The abundance of glycomics data that have accumulated has led to the development of many useful databases to aid in the understanding of the function of the glycans and their impact on cellular activity. At the same time, the endeavor for data sharing between glycomics databases with other biological databases have contributed to the creation of new knowledgebases. However, different data types in data description have impeded the data sharing for knowledge integration. To solve this matter, Semantic Web techniques including Resource Description Framework (RDF) and ontology development have been adopted by various groups to standardize the format for data exchange. These semantic data have contributed to the expansion of knowledgebases and hold promises of providing data that can be intelligently processed. On the other hand, bench biologists who are experts in experimental finding are end users and data producers. Therefore, it is indispensable to reduce the technical barrier required for bench biologists to manipulate their experimental data to be compatible with standard formats for data sharing.

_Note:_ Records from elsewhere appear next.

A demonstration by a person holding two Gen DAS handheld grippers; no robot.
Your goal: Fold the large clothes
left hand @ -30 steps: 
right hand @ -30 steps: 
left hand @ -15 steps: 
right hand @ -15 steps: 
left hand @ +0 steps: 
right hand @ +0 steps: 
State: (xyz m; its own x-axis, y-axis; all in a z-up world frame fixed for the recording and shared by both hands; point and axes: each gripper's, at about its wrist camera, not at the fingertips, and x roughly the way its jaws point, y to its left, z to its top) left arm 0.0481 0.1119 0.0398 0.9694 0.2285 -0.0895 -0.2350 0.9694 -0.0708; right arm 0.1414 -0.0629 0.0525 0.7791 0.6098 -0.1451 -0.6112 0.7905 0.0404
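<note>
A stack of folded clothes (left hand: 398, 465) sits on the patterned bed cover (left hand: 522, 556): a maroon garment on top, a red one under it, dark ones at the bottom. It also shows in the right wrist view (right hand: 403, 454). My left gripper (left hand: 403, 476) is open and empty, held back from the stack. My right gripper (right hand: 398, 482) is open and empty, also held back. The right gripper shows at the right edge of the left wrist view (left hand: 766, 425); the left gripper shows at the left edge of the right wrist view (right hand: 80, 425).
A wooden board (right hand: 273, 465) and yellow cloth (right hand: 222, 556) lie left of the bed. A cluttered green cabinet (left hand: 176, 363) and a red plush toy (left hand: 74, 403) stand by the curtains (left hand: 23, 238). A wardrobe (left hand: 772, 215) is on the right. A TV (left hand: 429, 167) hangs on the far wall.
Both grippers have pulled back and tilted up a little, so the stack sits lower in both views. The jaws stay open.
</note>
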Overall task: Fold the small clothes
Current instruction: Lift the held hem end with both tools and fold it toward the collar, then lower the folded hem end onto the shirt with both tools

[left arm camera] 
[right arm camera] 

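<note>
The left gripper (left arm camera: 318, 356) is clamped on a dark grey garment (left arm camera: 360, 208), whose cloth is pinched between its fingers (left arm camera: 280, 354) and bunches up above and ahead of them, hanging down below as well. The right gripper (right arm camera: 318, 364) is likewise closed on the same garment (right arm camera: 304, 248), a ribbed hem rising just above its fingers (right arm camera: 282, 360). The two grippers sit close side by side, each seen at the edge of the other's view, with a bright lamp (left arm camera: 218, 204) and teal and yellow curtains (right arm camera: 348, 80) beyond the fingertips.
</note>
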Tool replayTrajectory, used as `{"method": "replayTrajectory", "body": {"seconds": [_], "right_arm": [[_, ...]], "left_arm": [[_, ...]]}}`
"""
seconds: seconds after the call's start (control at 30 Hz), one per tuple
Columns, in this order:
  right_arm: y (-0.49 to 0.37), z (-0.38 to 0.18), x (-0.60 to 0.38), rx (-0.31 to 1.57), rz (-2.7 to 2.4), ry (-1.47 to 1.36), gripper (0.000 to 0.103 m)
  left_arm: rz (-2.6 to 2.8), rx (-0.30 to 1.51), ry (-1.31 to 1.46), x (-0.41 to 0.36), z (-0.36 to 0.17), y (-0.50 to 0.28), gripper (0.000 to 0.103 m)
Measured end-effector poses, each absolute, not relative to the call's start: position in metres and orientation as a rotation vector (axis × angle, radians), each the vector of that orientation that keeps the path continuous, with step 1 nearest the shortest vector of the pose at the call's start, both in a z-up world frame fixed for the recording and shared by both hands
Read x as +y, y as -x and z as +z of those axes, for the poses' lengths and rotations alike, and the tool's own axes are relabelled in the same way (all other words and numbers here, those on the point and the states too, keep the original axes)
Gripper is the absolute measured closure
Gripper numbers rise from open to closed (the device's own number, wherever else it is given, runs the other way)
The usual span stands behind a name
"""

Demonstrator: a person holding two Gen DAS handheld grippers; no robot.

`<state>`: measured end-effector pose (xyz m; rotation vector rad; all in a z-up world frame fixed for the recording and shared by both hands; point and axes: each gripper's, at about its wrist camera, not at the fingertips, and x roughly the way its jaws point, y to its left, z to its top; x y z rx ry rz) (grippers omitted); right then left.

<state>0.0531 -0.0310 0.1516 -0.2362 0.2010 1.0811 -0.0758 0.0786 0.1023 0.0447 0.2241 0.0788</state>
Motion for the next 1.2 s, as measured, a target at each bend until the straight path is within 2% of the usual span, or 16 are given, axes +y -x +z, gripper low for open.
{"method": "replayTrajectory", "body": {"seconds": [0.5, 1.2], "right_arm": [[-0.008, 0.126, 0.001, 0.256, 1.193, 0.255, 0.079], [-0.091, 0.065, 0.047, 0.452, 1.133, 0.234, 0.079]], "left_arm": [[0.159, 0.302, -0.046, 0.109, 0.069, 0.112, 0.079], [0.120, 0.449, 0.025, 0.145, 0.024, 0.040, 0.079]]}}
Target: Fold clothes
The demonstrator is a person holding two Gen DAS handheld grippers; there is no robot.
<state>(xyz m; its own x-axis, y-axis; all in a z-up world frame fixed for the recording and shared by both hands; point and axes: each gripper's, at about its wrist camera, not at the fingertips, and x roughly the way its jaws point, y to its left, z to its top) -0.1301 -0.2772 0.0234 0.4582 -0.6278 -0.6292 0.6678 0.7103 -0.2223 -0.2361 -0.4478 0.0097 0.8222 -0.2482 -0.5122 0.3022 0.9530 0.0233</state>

There are many essential concepts and practical techniques for data integration but there is no method to enable researchers to easily apply Semantic Web techniques to their experimental data. We implemented our procedure on unformatted information of E.coli O-antigen structures collected from the web and show how this information can be expressed as formatted data applicable to Semantic Web standards. In particular, we described the E-coli O-antigen biosynthesis pathway using the BioPAX ontology developed to support data exchange between pathway databases.
The method we implemented to semantically describe O-antigen biosynthesis should be helpful for biologists to understand how glycan information, including relevant pathway reaction data, can be easily shared. We hope this method can contribute to lower the technical barrier that is required when experimental findings are formulated into formal representations and can lead bench scientists to readily participate in the construction of new knowledgebases that are integrated with existing ones. Such integration over the Semantic Web will enable future work in artificial intelligence and machine learning to enable computers to infer new relationships and hypotheses in the life sciences.
糖组学数据的大量积累导致了许多有用数据库的开发,这些数据库有助于理解聚糖的功能及其对细胞活动的影响。同时,糖组学数据库与其他生物数据库之间的数据共享工作也促成了新知识库的创建。然而,数据描述中的不同数据类型阻碍了知识集成的数据共享。为了解决这个问题,包括资源描述框架(RDF)和本体开发在内的语义 Web 技术已被各个小组采用,以标准化数据交换格式。这些语义数据有助于知识库的扩展,并有望提供可智能处理的数据。另一方面,实验发现方面的专家—— bench 生物学家是最终用户和数据生产者。因此,减少 bench 生物学家操纵其实验数据以使其与数据共享的标准格式兼容所需的技术障碍是必不可少的。
数据集成有许多重要的概念和实用技术,但没有一种方法可以使研究人员轻松地将语义 Web 技术应用于其实验数据。我们对从网络上收集到的未格式化的大肠杆菌 O-抗原结构信息实施了我们的程序,并展示了如何将这些信息表示为适用于语义 Web 标准的格式化数据。特别是,我们使用为支持途径数据库之间的数据交换而开发的 BioPAX 本体描述了大肠杆菌 O-抗原生物合成途径。
我们实施的语义描述 O-抗原生物合成的方法应该有助于生物学家了解如何轻松共享聚糖信息,包括相关途径反应数据。我们希望这种方法可以帮助降低将实验结果制定成正式表示形式所需的技术障碍,并促使 bench 科学家能够轻松参与到与现有知识库的集成构建中。通过语义 Web 进行的这种集成将使人工智能和机器学习领域的未来工作能够使计算机推断生命科学中的新关系和假设。